During the last two decades, the contribution of the brain renin-angiotensin system to the central control of BP and body volume homeostasis has been intensively studied. A controversial hypothesis that has emerged from these studies holds that brain angiotensin peptides are involved in pathogenetic mechanisms leading to and maintaining elevated BP in genetic forms of hypertension such as the SHR (for review, see References 1 through 3). Evidence in support of this hypothesis has been obtained with pharmacological, biochemical, and molecular biological methods. Most recently, it was reported that in SHR, central administration of antisense oligonucleotides to the AT1 receptor mRNA and angiotensinogen mRNA was followed by a long-lasting BP reduction.4
These recent findings together with our widened knowledge about the localization and function of angiotensin receptor subtypes in the brain as well as the role of Ang II in neuroplastic processes5 have newly stirred up questions as to the possible long-term mechanisms by which a stimulated brain renin-angiotensin system could contribute to genetic hypertension.
The basis for lasting effects of Ang II is an activation of Ang II receptors with subsequent information transfer into the nucleus and alterations in gene transcription.

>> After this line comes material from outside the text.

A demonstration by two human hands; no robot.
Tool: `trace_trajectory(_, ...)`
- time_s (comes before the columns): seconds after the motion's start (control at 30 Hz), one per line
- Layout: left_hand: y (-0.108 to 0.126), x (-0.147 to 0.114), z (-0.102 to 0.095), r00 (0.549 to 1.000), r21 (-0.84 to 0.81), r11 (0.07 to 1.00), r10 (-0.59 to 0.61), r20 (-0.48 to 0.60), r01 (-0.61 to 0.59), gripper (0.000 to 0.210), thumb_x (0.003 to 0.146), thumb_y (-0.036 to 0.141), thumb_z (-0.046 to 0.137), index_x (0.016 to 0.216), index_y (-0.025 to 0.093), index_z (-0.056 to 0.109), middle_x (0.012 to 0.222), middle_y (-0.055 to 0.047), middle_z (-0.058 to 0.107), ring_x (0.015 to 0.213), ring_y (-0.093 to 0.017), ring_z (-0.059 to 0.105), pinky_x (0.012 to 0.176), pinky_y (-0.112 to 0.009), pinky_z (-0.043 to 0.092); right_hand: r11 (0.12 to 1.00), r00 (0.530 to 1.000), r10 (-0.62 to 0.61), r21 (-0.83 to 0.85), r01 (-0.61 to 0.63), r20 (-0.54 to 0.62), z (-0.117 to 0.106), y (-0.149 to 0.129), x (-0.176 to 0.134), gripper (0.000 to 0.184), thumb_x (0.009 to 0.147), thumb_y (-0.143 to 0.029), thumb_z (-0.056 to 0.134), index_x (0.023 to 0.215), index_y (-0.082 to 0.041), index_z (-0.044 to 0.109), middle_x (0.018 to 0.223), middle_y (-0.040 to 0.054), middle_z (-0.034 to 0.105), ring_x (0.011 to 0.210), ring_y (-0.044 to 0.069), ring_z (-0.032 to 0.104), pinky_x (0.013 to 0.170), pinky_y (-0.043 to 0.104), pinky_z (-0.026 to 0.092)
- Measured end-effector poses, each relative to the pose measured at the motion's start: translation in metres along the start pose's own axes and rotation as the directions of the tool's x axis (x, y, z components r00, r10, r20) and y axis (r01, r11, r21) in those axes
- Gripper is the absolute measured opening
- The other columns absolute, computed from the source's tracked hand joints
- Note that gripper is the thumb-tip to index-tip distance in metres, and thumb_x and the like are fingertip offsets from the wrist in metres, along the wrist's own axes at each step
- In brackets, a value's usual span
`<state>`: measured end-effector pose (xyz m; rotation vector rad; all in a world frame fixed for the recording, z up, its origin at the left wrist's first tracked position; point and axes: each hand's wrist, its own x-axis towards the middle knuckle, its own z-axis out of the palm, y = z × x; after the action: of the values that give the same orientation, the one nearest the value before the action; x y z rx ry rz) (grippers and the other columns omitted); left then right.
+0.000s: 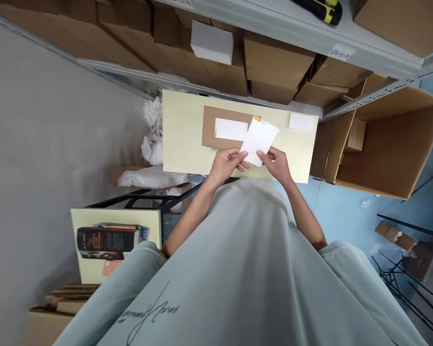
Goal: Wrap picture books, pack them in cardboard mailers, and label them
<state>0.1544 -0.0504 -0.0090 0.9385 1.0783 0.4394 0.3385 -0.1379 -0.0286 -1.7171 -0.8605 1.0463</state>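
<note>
Between my two hands is a white label sheet [259, 140] with a small yellow mark along its far edge. My left hand [228, 165] pinches its near left corner between thumb and fingers. At the near right corner, my right hand [275, 164] grips it the same way. The sheet is tilted and overlaps the right part of a flat brown cardboard box [208, 126], which lies on a pale yellow tabletop [182, 132]. A white label [231, 129] with a yellow corner mark is on the box. Farther right on the tabletop lies a small white paper [300, 121].
Shelves hold several cardboard boxes [277, 60] beyond the table, with a black and yellow tool [324, 10] on the upper shelf. A large open carton [386, 144] stands to the right. Books [106, 240] lie on a lower surface at left, near white packing paper [153, 177].
</note>
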Motion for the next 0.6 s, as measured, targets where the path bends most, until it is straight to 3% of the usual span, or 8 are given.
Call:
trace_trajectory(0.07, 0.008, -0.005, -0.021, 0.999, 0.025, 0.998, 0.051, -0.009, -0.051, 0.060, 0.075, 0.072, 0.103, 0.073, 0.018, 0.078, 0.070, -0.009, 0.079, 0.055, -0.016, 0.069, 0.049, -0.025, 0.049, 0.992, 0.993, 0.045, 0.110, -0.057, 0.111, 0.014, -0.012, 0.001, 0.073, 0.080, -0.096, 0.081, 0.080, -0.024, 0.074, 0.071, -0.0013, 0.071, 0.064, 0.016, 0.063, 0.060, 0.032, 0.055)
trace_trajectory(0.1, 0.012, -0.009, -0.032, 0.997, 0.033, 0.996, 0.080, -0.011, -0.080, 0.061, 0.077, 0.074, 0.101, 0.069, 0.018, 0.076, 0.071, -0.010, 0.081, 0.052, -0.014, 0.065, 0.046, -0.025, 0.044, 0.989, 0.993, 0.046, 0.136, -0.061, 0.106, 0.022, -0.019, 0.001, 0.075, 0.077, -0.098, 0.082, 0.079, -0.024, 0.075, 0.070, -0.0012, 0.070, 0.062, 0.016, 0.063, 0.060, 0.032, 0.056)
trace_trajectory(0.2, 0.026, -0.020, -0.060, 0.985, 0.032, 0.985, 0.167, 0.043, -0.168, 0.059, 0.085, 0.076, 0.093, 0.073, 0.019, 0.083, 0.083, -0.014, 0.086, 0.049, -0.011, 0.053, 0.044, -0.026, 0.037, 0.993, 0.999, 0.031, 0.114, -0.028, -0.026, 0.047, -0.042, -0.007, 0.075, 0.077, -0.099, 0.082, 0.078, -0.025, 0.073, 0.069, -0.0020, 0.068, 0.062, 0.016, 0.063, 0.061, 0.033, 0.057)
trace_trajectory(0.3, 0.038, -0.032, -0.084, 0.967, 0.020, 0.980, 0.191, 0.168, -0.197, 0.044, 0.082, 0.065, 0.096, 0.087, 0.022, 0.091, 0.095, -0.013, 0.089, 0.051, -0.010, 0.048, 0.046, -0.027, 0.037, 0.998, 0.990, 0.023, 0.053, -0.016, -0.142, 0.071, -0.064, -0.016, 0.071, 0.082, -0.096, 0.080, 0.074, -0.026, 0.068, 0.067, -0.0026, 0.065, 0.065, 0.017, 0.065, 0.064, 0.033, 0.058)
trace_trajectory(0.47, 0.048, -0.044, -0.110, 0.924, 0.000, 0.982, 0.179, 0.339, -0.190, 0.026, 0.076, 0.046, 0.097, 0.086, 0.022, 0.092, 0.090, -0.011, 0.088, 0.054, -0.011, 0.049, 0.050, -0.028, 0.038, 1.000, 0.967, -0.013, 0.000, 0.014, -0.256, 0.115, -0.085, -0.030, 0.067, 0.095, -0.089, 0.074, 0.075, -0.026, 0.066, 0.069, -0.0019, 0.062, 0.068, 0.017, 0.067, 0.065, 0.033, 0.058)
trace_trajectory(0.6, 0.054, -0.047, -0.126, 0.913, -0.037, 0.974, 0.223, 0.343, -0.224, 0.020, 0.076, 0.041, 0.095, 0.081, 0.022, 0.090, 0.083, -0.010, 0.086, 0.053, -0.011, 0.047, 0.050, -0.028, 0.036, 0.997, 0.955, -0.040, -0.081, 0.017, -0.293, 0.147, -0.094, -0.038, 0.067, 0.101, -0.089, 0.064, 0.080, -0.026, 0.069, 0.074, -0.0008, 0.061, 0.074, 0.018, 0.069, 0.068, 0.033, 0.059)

Within the control of gene transcription, ITFs play a crucial role by regulating the transcription of other genes via binding to specific target sequences in the respective promoters.6 7 By expression of ITFs, which are usually not detectable during the absence of intentional stimuli,8 transsynaptic excitation of neurons can efficiently change effector gene expression with alterations in the neuronal program.9 10 11
Recently, we have shown that intracerebroventricular injections of Ang II induced a complex temporospatial expression pattern of several ITFs of the Fos, Jun, and Krox families in the brain of conscious normotensive male Wistar rats.5 12 This expression was dose dependent, mediated by AT1 receptors, and restricted to four specific regions of the forebrain: the SFO, MnPO, PVN, and SON of the hypothalamus, that is, brain areas associated with volume homeostasis and BP control. In the present study, we examined whether the Ang II–induced expression of three ITFs—c-Fos, c-Jun, and Krox-24 (zinc finger-binding protein clone 268 [Zif 268], early growth response-gene 1 [egr-1], nerve growth factor-inducible gene A [NGFI-A])—in the brain shows any differences in SHR compared with normotensive WKY and Wistar controls and controls with secondary hypertension caused by aortic banding (WIab). Additionally, in two other groups of SHR and Wistar rats, we confirmed the involvement of AT1 receptors in the Ang II–induced ITF expression. We included experiments with a peptide of a similar molecular weight, AVP, to determine the specificity of the Ang II–induced effects. Our results in SHR reveal specific alterations of responsiveness on the level of transcription in distinct brain nuclei involved in central cardiovascular control.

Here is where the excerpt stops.